Shortly after settling in the home Nichols built, John and his two sons explored the shoreline of Pine Lake. Soon they came upon a scenic stream that reminded him of a famous river in Ireland. He promltly christened it the Boyne River. One might conclude that the timing of the Miller’s arrival in Boyne was decisive to the naming of the area.
After settling in their home ,the Millers found unharvested potatoes under the snow covered ground which supplemented their provisions during that winter. In the spring, the Millers planted one-half bushel of seed corn, some potatoes, and two bushels of wheat. Fortunately, the summer of 1857 was a good growing season, and the crops did well. They harvested twenty-nine bushels of wheat in the fall.
For the first six weeks the Millers saw not a person. Then two Indians happened by and told them of the Indian Mission at Bear Creek (Petoskey) headed by Andrew Porter. John Miller snowshoed to Bear Creek to see Mr. Porter. He later returned “to work for Porter for sevenyt-five cents a day.” Starting in 1857, Hugh worked for Mr. Porter for a period of six years. On an average he earned $150 a year.
John Miller owned a sailboat called the “Union Jack”. For a number of years John sailed to Pine River to pick up supplies, and sometimes he returned to the Head of Pine Lake (Boyne City) transporting passengers until the early 1870’s when steamboats began making runs to Boyne. Sometimes bad weather prevented John from returning home. In June of 1858, while Hugh was working at Bear Creek, John and James sailed to Pine River to obtain goods. “The stress of weather compelled them to remain longer than had been anticipated.” For fourteen days Harriet remained alone tending to the cows. In that same year, Harriet went out after the cows one morning and got lost in the woods. For two days she drank milk and slept next to the cows at night until she was found by a search party of Indians from Bear Creek.

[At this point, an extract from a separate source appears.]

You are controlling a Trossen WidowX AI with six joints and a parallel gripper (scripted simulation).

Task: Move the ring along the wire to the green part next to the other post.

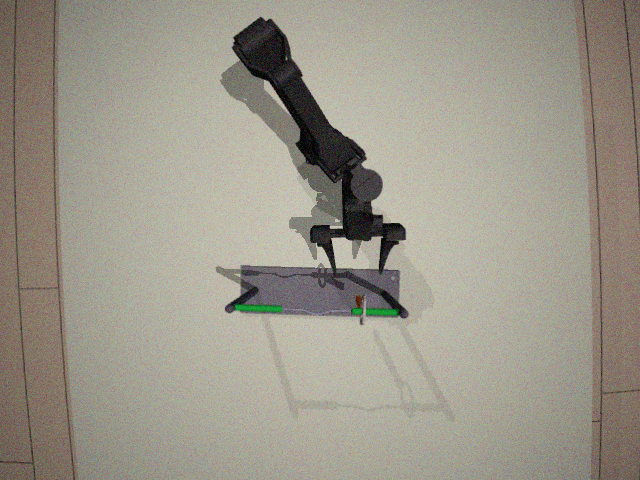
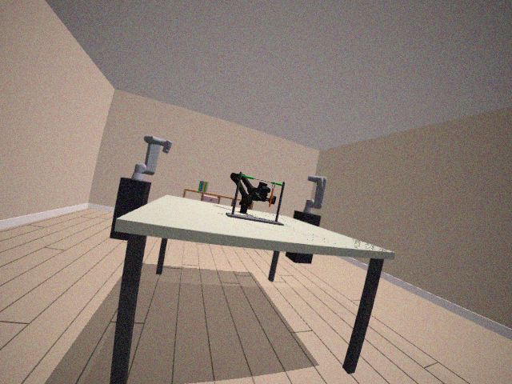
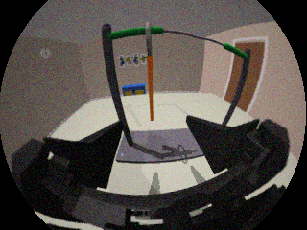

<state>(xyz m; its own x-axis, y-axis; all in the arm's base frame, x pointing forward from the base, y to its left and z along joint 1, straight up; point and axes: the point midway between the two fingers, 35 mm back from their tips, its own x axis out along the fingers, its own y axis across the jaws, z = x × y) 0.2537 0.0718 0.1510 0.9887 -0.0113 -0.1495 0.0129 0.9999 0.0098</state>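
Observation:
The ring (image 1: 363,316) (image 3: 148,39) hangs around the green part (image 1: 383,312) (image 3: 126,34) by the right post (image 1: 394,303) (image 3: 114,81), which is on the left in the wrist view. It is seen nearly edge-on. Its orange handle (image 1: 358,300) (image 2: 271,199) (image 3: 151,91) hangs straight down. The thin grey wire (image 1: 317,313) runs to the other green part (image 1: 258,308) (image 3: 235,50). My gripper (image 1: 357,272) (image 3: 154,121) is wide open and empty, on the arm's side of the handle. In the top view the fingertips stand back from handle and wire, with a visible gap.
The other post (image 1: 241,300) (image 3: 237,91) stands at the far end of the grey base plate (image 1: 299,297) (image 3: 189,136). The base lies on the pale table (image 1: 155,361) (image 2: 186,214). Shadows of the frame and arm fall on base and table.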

The Millers apparently lived in the Mormon cabin “until the fall of 1862, when they erected a more commodious log cabin, near the old cabin.” In time a few homesteaders straggled into the area, staked out their dominion, cleared their land, and survived on a diet of mush, milk, and gastric (sow belly) and fought back the tearful memories of forsaken friends left in the east. To them John Miller became known as “Uncle John”. In 1869, Uncle John became the postmaster and his living room was the post office. The mail was brought from Traverse City by way of Central Lake and the South Arm of Pine Lake by carriers. In later years, a trail was cut from Charlevoix to Boyne and Hugh Miller was one of the stagecoach drivers who delivered the mail. Hugh continued the family tradition when he later became Postmaster of Bay Springs, and his office was located in the grocery store he managed at the foot of what is now called Charelvoix Street.
As the years passed by, John Miller busied himself by clearing the land which is now the site of the trailer court. Long toward the end of his life he became deaf and spent much of his time reading. John Miller lived to see George Beardsley plat the Village of Boyne. He was alive when W.H White arrived and launched his lumbering enterprise. As Boyne City headed toward its peak as a booming lumbering town, John Miller passed away, dying of inflammation of the kidneys and rheumatism on May 8, 1896. Harriet followed John to the grave two years later. Today the Millers rest around a four sided gravestone in the Evangeline Cemetery located a few miles northeast of Boyne City. And so it was because of these two people a determined woman following a dream, and a gentle but nostalgic man, Boyne City was first permanently settled and named.